#### PROVIDED MATERIAL

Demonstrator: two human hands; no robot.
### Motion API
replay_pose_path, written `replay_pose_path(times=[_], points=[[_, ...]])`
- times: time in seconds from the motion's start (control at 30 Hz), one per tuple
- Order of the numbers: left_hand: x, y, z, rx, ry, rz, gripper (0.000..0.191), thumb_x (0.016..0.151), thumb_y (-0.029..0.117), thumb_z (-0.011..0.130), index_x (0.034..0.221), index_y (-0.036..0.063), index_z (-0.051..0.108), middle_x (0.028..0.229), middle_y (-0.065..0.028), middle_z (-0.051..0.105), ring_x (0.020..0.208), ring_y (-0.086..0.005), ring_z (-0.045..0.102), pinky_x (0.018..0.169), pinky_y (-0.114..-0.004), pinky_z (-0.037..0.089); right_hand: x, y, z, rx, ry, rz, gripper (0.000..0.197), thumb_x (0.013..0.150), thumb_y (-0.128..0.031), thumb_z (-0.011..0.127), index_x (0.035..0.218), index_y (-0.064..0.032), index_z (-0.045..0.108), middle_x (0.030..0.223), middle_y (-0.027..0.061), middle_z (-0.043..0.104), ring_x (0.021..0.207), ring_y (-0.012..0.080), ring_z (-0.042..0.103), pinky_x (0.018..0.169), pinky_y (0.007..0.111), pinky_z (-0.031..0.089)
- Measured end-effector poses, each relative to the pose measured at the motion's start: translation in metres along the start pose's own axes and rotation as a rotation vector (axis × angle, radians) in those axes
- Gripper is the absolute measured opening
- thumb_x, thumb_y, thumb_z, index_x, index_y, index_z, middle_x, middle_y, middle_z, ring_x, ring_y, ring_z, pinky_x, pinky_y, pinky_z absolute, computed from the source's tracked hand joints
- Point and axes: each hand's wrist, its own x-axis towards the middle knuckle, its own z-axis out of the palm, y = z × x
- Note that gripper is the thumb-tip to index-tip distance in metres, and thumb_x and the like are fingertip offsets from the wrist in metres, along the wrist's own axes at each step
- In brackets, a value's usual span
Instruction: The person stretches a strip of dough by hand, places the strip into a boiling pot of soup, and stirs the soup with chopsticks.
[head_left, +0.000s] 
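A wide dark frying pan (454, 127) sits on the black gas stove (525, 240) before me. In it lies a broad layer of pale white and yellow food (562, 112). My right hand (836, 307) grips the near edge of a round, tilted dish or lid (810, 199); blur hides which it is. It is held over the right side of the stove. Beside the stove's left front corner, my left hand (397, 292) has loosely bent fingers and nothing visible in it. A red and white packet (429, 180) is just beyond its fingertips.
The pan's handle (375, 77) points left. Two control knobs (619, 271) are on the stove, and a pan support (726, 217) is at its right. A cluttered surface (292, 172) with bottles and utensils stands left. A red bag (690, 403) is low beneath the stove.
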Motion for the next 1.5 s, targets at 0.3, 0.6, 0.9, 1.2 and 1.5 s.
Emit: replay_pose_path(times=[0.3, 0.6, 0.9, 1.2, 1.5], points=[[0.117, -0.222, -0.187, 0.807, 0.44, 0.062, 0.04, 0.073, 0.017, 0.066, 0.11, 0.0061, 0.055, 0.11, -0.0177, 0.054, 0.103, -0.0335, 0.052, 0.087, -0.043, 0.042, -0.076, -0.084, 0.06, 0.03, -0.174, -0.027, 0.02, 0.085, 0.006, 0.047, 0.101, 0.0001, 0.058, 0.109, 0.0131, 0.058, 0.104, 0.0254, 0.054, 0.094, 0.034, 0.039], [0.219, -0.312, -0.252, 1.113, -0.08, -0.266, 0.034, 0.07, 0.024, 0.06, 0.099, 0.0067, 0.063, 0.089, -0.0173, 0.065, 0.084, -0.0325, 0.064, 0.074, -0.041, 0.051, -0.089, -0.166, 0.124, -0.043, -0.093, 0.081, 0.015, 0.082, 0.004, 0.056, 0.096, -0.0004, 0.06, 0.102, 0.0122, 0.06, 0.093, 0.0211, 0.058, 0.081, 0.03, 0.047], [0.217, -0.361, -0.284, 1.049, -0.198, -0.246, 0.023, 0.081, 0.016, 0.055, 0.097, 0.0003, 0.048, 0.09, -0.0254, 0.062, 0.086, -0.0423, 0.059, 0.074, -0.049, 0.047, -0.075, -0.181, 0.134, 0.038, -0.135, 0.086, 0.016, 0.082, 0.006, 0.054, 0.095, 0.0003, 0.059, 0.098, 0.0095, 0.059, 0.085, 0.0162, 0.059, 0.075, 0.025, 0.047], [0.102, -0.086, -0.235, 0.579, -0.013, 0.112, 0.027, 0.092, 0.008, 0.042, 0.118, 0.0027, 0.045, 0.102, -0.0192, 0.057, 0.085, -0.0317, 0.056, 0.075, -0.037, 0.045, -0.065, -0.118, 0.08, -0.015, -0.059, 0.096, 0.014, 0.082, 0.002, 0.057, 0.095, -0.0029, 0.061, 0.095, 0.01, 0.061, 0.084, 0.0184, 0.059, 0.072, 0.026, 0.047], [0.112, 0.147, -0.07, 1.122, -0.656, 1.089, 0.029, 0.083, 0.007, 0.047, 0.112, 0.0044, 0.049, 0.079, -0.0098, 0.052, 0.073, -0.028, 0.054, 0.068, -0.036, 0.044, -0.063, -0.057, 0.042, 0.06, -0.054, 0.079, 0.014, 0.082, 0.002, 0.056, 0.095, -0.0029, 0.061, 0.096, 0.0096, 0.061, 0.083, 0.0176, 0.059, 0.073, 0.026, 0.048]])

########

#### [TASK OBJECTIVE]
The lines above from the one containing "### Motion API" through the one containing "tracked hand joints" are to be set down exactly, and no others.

#### [RESPONSE BELOW]
### Motion API
replay_pose_path, written `replay_pose_path(times=[_], points=[[_, ...]])`
- times: time in seconds from the motion's start (control at 30 Hz), one per tuple
- Order of the numbers: left_hand: x, y, z, rx, ry, rz, gripper (0.000..0.191), thumb_x (0.016..0.151), thumb_y (-0.029..0.117), thumb_z (-0.011..0.130), index_x (0.034..0.221), index_y (-0.036..0.063), index_z (-0.051..0.108), middle_x (0.028..0.229), middle_y (-0.065..0.028), middle_z (-0.051..0.105), ring_x (0.020..0.208), ring_y (-0.086..0.005), ring_z (-0.045..0.102), pinky_x (0.018..0.169), pinky_y (-0.114..-0.004), pinky_z (-0.037..0.089); right_hand: x, y, z, rx, ry, rz, gripper (0.000..0.197), thumb_x (0.013..0.150), thumb_y (-0.128..0.031), thumb_z (-0.011..0.127), index_x (0.035..0.218), index_y (-0.064..0.032), index_z (-0.045..0.108), middle_x (0.030..0.223), middle_y (-0.027..0.061), middle_z (-0.043..0.104), ring_x (0.021..0.207), ring_y (-0.012..0.080), ring_z (-0.042..0.103), pinky_x (0.018..0.169), pinky_y (0.007..0.111), pinky_z (-0.031..0.089)
- Measured end-effector poses, each relative to the pose measured at the motion's start: translation in metres along the start pose's own axes and rotation as a rotation vector (axis × angle, radians) in those axes
- Gripper is the absolute measured opening
- thumb_x, thumb_y, thumb_z, index_x, index_y, index_z, middle_x, middle_y, middle_z, ring_x, ring_y, ring_z, pinky_x, pinky_y, pinky_z absolute, computed from the source's tracked hand joints

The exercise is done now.